Description of the task => Repeat the records below exactly from the line containing "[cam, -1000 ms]" to the line containing "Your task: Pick", taking in both of those lines. Drop the pictures.

Data excerpts =>

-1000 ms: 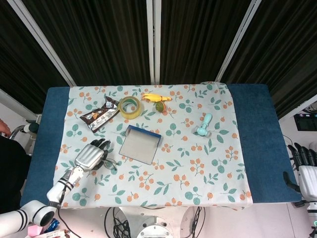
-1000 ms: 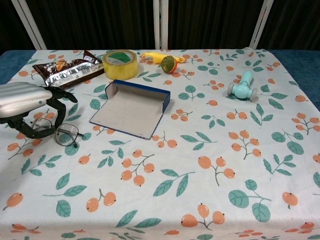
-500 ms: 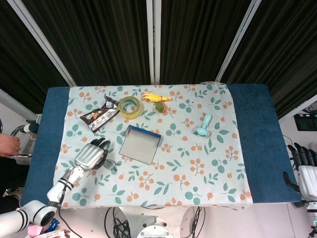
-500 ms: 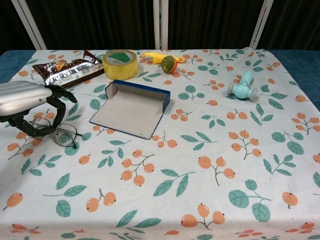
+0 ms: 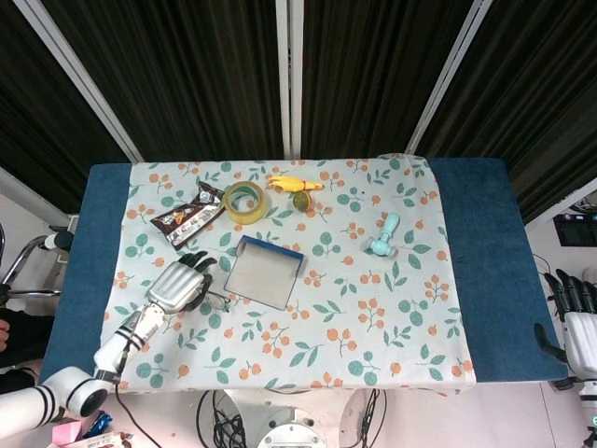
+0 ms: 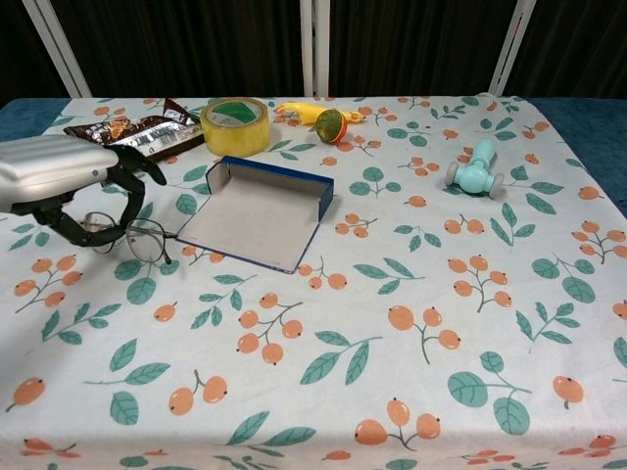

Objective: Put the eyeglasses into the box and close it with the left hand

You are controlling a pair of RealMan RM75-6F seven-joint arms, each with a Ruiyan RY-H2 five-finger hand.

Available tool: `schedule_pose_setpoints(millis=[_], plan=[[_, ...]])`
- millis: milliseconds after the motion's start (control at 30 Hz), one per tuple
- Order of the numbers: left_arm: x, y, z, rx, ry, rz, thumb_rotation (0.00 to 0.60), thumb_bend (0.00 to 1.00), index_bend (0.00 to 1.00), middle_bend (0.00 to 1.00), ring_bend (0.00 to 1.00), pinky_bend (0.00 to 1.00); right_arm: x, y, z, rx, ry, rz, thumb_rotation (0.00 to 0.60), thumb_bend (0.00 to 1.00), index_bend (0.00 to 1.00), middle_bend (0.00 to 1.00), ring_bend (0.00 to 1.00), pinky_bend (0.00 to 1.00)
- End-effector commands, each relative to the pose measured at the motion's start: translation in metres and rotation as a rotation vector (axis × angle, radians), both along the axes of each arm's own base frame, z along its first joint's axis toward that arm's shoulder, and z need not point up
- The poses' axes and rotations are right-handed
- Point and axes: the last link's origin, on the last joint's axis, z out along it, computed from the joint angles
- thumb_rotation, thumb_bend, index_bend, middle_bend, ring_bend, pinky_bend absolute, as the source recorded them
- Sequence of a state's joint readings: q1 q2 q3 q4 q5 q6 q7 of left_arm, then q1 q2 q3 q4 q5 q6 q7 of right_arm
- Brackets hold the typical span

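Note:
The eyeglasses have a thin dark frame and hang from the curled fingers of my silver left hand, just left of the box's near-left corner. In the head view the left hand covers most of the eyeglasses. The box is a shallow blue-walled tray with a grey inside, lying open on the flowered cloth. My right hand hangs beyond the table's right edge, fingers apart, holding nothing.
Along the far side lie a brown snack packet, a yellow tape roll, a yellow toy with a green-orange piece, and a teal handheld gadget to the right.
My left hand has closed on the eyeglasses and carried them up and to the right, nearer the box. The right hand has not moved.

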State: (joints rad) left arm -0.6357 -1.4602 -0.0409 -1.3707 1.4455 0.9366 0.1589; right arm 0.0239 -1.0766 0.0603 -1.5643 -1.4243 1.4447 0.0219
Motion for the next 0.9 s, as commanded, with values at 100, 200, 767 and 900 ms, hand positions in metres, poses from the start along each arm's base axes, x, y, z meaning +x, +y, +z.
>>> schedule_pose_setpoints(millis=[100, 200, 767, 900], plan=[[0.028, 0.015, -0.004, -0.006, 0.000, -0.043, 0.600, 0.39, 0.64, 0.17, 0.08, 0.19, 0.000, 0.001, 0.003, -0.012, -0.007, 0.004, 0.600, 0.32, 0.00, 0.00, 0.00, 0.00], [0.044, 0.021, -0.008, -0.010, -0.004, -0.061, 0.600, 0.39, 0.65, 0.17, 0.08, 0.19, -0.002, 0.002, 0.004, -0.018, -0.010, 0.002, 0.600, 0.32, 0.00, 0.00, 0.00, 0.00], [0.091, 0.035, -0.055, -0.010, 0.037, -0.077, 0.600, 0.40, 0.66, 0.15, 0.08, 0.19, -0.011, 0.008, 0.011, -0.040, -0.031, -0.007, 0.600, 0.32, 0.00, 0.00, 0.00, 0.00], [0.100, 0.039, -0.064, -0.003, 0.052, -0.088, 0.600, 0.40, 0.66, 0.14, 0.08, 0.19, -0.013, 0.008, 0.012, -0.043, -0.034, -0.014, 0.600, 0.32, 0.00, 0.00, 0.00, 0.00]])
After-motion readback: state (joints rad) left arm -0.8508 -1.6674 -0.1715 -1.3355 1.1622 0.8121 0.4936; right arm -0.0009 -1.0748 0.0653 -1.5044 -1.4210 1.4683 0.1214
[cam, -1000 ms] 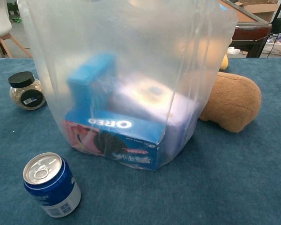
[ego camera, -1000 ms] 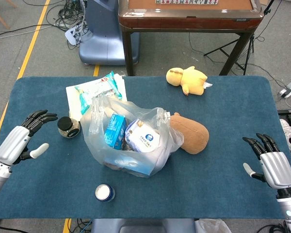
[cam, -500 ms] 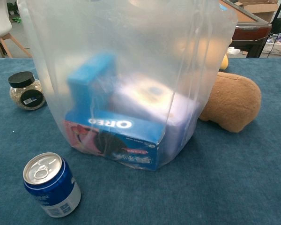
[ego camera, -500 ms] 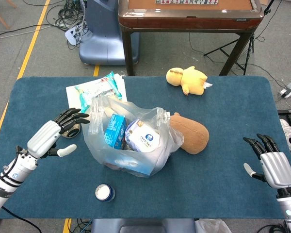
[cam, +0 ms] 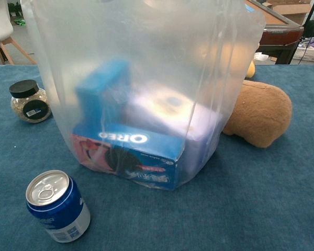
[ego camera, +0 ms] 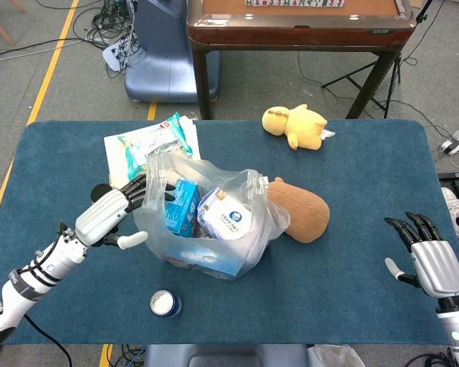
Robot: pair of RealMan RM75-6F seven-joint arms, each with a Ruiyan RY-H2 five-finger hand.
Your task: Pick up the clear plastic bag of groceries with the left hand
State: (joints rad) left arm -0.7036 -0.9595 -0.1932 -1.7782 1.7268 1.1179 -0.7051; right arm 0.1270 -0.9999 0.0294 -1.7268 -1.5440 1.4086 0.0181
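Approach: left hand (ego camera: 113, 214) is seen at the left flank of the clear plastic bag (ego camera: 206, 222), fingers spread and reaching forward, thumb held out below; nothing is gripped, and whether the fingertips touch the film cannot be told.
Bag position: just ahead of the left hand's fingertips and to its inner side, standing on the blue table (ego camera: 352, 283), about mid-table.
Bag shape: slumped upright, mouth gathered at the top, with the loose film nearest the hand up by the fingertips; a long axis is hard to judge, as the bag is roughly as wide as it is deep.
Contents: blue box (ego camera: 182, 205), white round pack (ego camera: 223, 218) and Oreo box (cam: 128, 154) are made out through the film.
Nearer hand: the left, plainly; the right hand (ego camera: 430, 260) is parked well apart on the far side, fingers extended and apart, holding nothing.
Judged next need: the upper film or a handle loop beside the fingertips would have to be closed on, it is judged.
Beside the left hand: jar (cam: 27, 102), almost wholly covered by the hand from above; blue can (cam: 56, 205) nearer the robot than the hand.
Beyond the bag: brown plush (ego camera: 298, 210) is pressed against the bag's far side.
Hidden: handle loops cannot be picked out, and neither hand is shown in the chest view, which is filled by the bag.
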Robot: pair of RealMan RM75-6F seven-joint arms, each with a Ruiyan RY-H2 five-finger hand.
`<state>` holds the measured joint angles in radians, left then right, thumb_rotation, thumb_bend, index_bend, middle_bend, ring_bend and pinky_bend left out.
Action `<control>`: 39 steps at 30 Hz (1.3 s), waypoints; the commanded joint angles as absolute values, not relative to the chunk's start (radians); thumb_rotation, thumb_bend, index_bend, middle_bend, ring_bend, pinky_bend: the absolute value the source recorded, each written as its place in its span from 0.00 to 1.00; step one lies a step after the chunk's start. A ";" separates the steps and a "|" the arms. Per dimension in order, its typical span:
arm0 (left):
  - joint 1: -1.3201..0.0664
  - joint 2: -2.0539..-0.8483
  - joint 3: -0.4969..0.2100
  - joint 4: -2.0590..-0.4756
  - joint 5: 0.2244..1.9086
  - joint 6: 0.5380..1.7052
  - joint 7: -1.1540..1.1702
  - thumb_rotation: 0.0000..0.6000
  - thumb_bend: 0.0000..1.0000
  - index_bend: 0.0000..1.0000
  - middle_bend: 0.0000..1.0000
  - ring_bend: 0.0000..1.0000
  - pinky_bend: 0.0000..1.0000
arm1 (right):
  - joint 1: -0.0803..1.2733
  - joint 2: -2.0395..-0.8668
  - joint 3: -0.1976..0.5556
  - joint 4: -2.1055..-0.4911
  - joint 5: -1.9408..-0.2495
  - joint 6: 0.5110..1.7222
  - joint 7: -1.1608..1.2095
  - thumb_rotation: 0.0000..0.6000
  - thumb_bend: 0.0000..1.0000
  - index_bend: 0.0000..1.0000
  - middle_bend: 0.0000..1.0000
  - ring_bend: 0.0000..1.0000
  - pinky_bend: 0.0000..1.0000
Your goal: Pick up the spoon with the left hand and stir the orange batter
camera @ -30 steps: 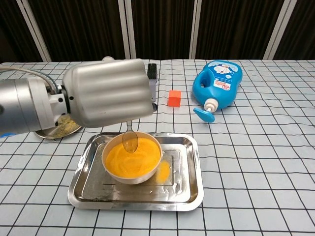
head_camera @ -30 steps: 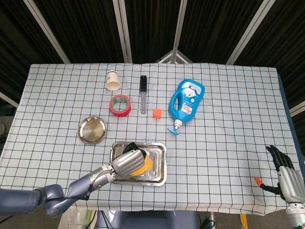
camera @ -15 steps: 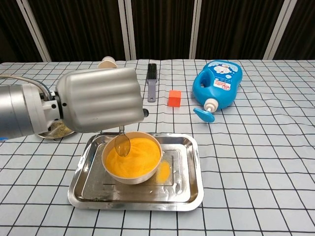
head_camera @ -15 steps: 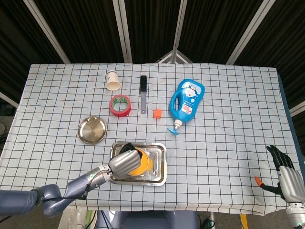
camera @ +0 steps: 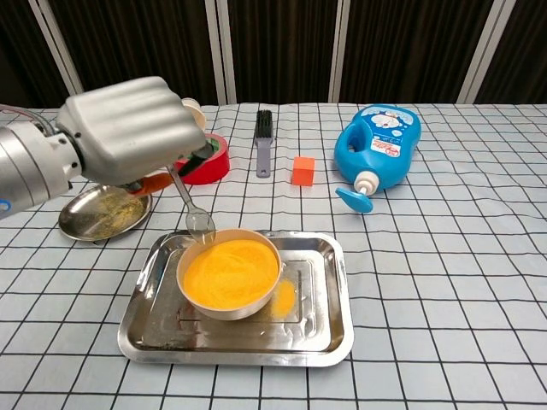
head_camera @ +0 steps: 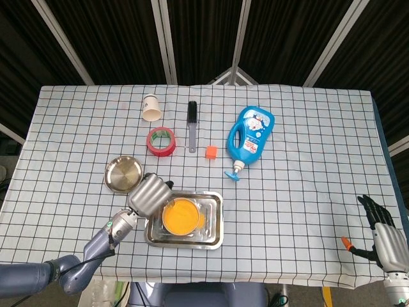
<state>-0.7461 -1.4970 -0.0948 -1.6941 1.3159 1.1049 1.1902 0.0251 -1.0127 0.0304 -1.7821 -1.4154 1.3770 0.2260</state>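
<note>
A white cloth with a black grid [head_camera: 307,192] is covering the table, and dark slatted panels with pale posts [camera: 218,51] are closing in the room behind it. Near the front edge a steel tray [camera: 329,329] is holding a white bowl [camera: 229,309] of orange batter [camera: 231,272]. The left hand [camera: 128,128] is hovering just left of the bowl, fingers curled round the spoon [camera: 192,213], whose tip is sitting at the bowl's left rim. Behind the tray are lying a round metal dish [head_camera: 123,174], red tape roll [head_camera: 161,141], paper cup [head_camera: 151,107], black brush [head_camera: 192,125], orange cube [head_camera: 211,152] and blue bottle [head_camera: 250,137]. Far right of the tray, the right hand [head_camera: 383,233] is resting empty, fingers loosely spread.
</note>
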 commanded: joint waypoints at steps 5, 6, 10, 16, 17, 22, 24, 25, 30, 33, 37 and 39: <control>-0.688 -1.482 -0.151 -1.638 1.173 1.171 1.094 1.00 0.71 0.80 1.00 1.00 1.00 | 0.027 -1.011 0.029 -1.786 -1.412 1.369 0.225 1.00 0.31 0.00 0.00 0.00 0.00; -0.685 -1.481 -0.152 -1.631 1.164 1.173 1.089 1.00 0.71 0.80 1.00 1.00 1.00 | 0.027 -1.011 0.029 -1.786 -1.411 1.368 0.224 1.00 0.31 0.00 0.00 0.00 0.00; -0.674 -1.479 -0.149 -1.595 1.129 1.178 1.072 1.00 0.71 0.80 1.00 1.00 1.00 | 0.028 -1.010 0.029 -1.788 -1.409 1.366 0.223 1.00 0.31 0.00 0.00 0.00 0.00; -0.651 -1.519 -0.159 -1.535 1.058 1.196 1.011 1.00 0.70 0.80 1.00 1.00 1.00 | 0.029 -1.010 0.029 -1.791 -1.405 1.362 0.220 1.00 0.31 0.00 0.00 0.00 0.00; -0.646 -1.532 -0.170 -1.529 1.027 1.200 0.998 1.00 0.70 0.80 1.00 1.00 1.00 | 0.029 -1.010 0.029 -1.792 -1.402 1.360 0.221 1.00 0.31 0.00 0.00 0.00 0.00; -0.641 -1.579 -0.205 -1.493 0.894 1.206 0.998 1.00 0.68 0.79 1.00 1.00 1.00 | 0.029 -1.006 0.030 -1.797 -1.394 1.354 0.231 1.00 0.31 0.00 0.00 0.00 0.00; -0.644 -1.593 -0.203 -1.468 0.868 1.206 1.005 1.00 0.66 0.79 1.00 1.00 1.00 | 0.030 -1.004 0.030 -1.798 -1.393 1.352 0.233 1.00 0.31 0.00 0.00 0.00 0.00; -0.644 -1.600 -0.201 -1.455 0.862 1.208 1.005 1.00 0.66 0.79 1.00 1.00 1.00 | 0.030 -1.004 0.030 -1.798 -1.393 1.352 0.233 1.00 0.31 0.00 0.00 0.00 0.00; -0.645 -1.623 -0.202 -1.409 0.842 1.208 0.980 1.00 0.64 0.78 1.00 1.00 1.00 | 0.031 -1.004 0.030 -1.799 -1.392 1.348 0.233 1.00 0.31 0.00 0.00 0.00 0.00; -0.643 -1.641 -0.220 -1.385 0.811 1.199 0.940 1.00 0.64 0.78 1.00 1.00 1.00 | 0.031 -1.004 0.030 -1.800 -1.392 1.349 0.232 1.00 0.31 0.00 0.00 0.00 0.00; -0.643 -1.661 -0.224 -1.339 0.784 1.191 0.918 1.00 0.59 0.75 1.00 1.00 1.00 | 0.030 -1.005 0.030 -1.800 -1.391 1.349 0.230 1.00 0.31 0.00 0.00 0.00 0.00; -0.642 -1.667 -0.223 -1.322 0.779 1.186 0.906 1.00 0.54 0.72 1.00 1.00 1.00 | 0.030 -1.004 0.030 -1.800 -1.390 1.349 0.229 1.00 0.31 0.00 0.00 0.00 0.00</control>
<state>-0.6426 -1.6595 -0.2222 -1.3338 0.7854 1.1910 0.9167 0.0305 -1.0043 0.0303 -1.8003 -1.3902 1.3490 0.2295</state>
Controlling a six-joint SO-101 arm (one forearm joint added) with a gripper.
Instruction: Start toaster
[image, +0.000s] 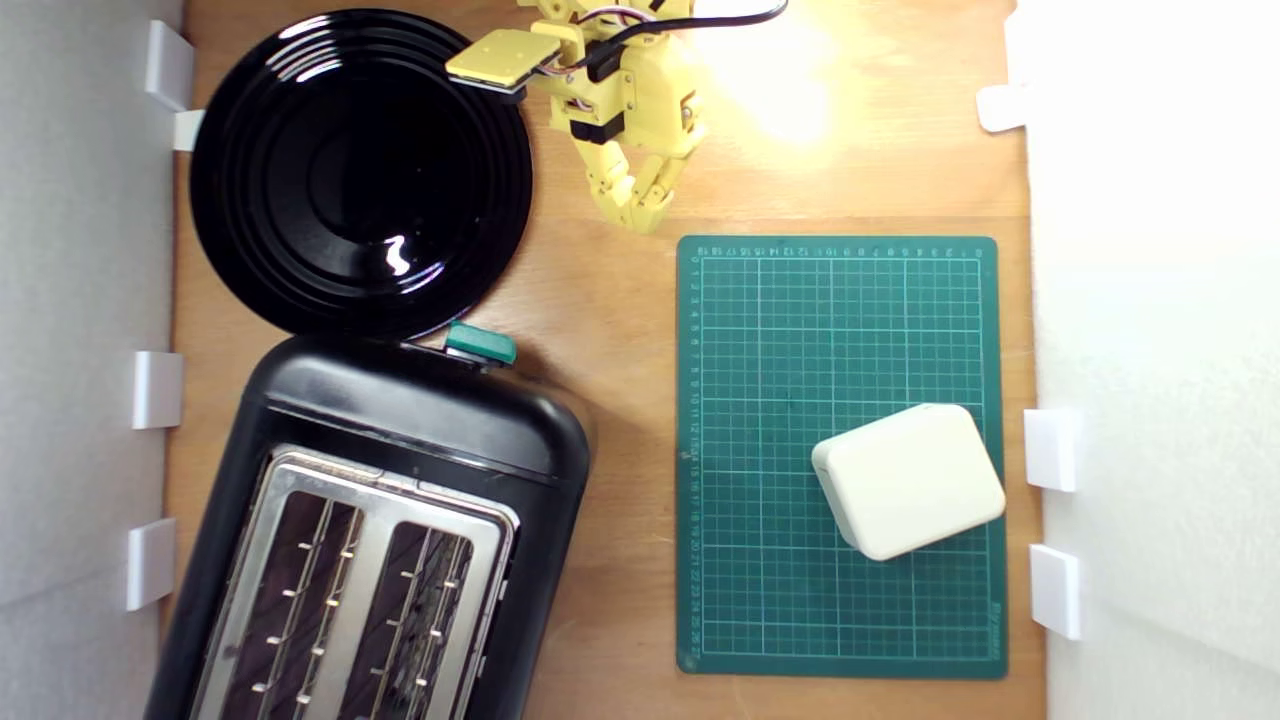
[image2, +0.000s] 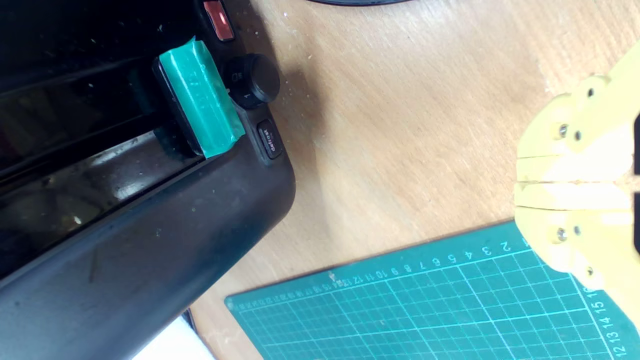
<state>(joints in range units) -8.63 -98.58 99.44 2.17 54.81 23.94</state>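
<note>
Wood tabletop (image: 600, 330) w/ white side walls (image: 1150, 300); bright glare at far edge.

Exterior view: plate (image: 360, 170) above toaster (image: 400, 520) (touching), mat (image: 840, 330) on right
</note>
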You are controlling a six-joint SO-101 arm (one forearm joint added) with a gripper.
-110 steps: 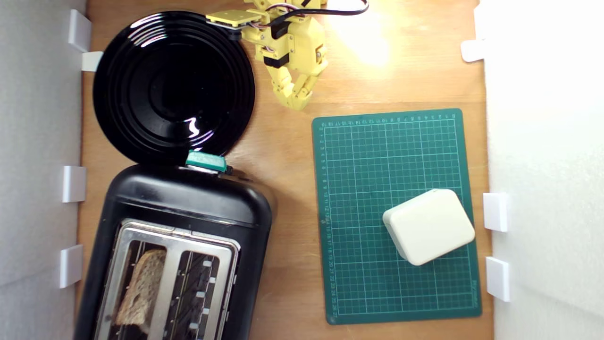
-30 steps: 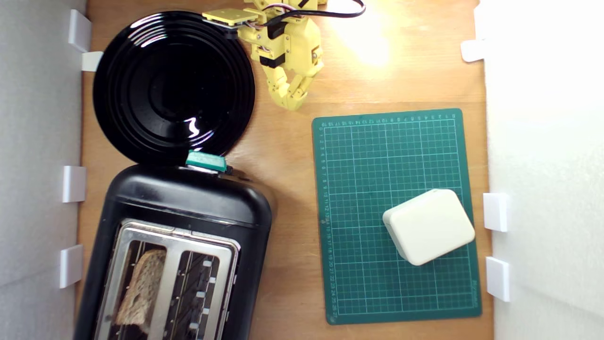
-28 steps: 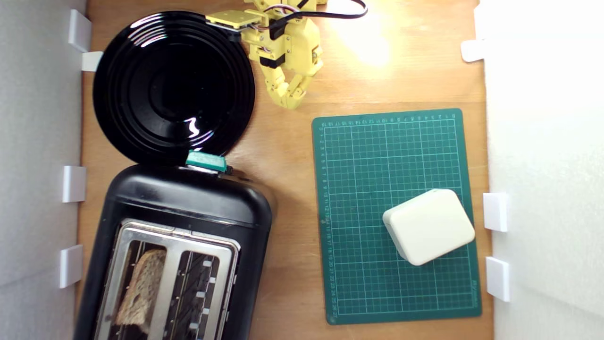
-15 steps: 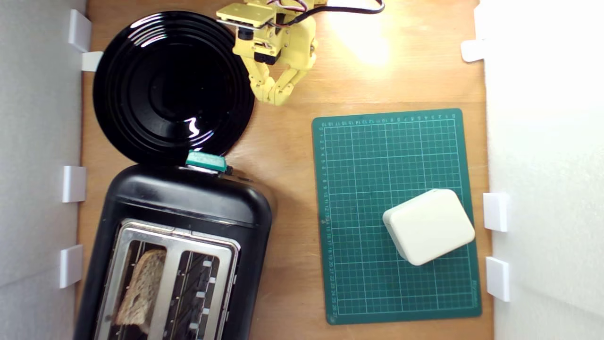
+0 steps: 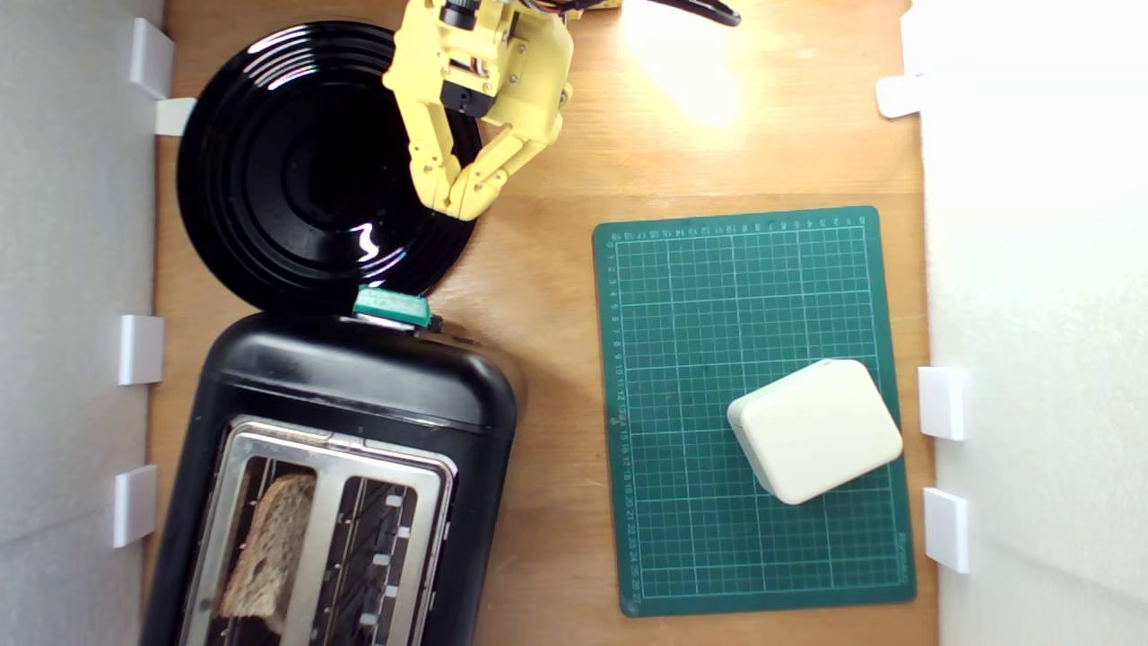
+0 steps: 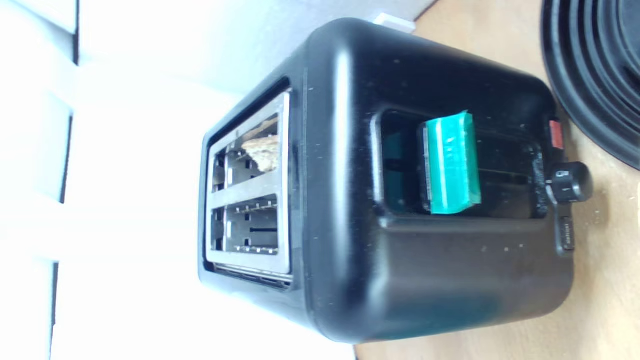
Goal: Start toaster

Your solution =>
[cam, -1000 ms] 
[ego camera, -1000 ms] 
[cam, -500 ms] 
[ego camera, -500 ms] 
[cam, +0 ms] 
[ego camera, +0 ms] 
Robot: pair of RealMan RM75-6F seven-joint arms, each with a Ruiyan RY-H2 five-finger hand.
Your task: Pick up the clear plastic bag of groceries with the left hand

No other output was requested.